[Work instructions]: The expected output is each line in the data below that includes the string "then".

--- --- ---

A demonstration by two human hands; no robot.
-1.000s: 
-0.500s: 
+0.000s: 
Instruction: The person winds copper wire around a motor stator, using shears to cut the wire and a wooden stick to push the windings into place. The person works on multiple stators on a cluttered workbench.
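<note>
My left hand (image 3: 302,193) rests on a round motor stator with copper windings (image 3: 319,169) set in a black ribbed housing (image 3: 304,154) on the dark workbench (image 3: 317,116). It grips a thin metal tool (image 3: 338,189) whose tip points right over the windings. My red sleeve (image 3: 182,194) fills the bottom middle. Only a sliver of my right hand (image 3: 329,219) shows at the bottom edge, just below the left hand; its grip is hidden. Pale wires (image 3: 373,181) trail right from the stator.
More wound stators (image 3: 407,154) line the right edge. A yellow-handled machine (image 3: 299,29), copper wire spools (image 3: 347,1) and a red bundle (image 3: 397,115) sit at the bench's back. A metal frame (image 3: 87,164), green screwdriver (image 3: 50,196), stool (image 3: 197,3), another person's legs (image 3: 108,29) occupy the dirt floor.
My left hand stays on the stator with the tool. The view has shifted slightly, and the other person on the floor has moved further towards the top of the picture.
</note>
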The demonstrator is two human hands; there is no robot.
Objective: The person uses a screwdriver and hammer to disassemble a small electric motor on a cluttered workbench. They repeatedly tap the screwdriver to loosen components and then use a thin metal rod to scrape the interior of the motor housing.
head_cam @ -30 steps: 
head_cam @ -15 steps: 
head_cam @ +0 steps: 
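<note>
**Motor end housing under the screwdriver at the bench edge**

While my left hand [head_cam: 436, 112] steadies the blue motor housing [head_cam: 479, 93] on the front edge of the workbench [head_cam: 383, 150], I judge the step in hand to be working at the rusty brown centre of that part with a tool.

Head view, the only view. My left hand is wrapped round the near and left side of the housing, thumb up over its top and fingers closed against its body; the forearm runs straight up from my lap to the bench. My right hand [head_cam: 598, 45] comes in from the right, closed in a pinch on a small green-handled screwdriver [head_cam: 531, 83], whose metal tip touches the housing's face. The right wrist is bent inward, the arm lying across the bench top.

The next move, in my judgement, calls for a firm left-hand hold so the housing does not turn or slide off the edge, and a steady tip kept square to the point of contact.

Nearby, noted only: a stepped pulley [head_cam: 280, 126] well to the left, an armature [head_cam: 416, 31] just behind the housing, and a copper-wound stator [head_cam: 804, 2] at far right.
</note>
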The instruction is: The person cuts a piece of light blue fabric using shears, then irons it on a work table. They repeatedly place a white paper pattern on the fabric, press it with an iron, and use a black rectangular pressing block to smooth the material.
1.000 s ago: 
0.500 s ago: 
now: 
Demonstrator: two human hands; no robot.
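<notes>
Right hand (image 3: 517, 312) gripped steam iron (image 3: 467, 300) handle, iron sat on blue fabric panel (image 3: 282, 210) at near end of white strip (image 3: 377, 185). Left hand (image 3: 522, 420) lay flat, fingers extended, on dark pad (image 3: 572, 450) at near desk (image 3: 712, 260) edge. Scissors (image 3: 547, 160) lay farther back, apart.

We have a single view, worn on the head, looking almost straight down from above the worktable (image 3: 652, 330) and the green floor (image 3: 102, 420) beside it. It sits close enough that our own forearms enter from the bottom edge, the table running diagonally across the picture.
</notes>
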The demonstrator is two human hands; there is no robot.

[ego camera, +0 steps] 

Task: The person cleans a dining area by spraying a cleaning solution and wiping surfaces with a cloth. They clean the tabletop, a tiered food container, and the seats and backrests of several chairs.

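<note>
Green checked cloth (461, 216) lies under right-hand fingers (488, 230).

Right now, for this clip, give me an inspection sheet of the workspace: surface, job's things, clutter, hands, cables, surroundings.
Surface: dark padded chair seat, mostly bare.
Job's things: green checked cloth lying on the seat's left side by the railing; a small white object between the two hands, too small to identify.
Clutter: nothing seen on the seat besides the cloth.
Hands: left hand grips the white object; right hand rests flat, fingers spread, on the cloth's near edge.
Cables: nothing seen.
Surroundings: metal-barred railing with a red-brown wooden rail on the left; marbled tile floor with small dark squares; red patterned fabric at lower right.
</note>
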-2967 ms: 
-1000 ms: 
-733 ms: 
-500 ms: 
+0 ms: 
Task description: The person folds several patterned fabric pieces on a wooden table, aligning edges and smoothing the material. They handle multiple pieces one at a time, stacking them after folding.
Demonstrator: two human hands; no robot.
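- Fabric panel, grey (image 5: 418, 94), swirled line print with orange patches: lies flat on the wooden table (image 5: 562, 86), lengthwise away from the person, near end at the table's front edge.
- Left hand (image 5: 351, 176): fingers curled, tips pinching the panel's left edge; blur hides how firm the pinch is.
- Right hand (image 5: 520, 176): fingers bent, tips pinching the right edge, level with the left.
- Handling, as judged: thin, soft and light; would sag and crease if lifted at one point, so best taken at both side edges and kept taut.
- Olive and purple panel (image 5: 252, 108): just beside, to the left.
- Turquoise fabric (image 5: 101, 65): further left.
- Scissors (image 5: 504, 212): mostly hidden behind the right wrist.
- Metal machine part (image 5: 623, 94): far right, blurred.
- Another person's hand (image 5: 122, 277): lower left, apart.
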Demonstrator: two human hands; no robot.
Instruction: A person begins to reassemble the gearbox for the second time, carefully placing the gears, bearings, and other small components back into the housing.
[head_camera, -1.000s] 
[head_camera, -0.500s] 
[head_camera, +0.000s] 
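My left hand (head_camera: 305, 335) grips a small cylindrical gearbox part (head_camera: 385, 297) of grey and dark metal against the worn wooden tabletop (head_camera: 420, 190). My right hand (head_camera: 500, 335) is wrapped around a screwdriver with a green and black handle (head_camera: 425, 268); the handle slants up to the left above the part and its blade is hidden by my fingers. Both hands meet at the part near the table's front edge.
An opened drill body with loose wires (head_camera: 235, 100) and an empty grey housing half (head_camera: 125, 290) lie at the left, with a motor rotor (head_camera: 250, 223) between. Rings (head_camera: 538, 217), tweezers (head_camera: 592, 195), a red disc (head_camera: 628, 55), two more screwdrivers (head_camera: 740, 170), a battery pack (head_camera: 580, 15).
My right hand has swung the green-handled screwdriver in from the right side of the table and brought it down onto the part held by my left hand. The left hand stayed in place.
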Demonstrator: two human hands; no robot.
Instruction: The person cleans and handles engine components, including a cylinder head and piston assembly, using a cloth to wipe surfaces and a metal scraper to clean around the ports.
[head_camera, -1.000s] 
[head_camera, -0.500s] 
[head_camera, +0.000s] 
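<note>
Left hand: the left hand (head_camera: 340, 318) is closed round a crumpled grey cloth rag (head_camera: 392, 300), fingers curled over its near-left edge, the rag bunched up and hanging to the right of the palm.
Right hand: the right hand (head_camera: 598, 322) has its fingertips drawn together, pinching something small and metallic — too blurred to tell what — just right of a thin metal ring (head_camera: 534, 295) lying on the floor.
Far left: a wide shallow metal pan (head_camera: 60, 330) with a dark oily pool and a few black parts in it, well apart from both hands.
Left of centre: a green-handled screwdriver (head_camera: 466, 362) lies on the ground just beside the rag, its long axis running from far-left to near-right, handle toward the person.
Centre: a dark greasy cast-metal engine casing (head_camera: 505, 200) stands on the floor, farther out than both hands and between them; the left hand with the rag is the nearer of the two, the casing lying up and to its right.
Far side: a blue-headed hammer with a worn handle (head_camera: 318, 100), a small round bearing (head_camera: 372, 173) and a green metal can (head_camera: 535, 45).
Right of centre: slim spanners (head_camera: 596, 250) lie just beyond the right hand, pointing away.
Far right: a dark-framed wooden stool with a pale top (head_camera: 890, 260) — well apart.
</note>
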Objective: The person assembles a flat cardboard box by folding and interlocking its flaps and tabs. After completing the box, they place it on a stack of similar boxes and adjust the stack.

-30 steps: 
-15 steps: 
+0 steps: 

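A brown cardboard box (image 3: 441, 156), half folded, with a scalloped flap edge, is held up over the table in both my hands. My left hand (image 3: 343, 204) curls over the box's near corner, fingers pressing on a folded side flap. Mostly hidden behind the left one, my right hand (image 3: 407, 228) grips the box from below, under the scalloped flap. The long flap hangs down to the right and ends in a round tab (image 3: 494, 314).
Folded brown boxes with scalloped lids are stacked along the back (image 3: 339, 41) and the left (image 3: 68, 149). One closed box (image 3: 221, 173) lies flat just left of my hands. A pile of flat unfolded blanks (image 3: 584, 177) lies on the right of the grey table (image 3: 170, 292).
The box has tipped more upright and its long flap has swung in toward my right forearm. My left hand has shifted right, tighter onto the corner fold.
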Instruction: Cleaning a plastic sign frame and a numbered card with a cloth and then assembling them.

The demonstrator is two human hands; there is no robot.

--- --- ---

[Exercise response]:
Objective: The person uses a screwdriver and hammer to disassemble a small electric motor on a cluttered workbench. They repeatedly tap the screwdriver to loosen components and then use a thin metal rod to scrape the interior of the motor housing.
The instruction is: The person cuts a piece of light blue fabric using shears, then irons it on a work table. They repeatedly place a white paper pattern on the fabric, press it with an iron, and use a black rectangular pressing block to smooth the material.
Instruction: Cleaning a plastic sign frame and a numbered card with a cloth and then assembling them.

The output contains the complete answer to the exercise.